Check each line of the records below for the word "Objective" and copy those where it appears.

BEGIN Information provided

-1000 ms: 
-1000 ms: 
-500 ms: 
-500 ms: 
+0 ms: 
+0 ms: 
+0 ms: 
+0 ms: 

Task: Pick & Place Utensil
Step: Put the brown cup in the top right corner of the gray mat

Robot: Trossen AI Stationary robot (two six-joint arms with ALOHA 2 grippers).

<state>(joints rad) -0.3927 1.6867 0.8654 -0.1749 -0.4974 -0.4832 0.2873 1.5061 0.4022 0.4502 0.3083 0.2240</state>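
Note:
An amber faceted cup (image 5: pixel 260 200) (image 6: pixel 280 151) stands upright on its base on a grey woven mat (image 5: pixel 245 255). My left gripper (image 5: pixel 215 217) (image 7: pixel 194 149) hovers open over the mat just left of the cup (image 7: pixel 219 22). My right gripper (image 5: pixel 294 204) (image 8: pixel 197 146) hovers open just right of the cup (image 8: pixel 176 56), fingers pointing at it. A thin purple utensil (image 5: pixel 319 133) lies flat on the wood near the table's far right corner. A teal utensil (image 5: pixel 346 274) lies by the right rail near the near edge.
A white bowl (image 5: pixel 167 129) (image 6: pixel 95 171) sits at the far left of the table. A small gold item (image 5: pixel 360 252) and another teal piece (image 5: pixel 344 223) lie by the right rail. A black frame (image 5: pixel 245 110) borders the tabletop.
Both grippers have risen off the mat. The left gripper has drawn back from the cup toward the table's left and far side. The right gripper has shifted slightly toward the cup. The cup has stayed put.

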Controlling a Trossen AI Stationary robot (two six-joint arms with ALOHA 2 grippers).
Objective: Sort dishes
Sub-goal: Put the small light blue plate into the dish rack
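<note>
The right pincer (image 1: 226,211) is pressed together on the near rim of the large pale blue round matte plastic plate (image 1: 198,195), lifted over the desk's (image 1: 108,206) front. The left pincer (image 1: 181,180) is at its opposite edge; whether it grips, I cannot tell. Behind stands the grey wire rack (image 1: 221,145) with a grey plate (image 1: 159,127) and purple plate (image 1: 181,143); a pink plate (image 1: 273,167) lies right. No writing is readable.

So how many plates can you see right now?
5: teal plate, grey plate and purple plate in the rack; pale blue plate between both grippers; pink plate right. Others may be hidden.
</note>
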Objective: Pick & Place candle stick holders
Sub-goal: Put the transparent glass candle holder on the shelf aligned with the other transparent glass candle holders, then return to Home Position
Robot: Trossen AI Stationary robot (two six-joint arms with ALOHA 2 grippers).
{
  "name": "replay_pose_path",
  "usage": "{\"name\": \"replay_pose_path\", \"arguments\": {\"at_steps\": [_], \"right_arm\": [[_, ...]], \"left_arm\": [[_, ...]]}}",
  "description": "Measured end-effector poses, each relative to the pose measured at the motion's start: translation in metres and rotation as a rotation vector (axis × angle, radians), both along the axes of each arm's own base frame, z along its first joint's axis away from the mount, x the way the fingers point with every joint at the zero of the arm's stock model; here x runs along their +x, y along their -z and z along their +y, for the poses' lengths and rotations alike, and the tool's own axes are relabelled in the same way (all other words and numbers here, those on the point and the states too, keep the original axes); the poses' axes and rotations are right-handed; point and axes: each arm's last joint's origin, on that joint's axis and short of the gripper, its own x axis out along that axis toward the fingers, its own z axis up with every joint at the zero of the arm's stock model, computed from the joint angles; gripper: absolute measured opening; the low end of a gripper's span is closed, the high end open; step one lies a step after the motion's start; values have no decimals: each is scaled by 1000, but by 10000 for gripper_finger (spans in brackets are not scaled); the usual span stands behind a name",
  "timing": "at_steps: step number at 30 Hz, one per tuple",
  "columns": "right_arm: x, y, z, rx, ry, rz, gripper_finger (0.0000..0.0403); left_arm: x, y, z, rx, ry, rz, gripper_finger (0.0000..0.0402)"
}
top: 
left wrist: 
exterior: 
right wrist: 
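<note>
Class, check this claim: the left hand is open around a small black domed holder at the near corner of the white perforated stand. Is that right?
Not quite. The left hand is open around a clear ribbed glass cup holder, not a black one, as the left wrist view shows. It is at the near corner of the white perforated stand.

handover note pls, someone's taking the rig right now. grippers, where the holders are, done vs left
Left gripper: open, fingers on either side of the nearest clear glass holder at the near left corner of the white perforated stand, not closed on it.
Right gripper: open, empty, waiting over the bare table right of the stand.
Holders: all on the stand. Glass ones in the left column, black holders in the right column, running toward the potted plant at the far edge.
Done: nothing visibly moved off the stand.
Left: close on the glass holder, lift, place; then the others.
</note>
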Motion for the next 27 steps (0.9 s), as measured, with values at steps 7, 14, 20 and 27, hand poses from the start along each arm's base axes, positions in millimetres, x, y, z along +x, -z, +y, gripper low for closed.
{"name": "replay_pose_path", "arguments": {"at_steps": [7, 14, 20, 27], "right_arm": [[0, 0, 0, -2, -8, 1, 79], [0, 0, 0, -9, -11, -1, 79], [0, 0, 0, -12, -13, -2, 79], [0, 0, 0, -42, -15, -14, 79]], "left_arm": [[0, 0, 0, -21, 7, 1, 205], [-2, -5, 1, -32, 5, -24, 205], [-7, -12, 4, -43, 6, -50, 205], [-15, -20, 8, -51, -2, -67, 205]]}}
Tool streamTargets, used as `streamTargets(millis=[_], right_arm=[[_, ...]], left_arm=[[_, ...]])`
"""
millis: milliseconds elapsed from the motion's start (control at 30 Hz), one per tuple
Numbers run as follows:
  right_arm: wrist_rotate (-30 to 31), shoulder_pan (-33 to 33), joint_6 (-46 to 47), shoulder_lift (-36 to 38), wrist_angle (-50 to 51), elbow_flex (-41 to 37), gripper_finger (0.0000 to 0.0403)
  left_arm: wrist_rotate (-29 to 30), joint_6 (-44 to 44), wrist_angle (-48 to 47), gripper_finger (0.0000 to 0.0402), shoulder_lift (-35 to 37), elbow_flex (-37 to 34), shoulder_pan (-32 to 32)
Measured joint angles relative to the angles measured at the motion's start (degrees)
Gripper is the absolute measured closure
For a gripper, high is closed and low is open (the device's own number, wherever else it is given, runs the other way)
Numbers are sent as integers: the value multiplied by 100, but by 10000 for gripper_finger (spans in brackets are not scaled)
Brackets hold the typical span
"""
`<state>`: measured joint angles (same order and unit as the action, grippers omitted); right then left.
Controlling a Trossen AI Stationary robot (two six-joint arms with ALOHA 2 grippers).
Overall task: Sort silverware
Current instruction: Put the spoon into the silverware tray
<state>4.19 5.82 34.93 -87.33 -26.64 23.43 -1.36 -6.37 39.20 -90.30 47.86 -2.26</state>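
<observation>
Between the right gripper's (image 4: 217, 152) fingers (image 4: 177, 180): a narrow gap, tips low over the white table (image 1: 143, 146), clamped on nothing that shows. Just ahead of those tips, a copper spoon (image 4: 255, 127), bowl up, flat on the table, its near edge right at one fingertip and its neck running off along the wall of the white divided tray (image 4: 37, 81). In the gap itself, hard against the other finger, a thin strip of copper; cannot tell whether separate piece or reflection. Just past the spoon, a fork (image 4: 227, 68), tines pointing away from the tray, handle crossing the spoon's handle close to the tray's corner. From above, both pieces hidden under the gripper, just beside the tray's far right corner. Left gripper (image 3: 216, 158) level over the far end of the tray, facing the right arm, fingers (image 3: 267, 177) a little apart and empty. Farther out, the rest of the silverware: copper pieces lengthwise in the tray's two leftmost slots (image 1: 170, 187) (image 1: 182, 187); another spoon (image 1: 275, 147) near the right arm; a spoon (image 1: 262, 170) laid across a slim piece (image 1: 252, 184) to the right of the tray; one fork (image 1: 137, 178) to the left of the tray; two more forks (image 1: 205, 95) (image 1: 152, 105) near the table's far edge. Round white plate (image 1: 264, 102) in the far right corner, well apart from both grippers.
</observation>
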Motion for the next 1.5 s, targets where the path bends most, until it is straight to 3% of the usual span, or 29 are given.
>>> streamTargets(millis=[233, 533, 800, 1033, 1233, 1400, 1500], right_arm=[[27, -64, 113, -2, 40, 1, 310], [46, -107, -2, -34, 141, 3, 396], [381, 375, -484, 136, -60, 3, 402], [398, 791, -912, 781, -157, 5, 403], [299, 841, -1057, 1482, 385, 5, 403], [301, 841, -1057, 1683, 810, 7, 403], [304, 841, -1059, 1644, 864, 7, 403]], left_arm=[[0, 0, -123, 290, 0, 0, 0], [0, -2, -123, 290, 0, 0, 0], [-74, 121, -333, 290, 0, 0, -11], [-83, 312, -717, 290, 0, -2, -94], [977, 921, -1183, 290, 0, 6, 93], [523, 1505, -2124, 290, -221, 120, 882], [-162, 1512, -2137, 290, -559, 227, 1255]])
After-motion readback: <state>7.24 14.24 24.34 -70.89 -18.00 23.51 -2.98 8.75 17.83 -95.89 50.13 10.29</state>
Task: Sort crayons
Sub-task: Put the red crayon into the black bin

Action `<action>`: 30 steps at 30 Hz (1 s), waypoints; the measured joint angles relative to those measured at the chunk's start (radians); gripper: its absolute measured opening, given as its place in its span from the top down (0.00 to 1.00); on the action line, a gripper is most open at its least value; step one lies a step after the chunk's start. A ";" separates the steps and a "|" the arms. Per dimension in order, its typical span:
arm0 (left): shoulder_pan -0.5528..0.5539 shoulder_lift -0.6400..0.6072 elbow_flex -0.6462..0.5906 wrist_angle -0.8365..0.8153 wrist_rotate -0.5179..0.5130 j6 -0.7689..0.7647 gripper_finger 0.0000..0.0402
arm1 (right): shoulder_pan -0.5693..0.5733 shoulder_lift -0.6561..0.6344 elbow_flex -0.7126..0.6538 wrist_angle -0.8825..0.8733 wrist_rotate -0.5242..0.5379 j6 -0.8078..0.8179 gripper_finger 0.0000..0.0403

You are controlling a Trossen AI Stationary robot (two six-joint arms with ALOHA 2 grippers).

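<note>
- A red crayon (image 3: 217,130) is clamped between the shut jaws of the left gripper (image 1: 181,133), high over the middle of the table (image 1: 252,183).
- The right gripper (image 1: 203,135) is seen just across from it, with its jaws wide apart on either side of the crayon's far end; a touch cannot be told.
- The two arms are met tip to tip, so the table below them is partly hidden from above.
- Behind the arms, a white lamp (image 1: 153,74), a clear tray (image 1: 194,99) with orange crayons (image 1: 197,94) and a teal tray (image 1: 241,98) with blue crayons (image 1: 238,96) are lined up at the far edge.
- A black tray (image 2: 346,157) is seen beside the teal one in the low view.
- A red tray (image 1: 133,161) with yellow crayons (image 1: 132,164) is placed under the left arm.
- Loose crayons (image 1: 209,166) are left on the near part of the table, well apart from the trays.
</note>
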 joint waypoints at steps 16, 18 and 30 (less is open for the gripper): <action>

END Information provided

Exercise answer
Objective: Sort dishes
Objective: Pick & Place candle stick holders

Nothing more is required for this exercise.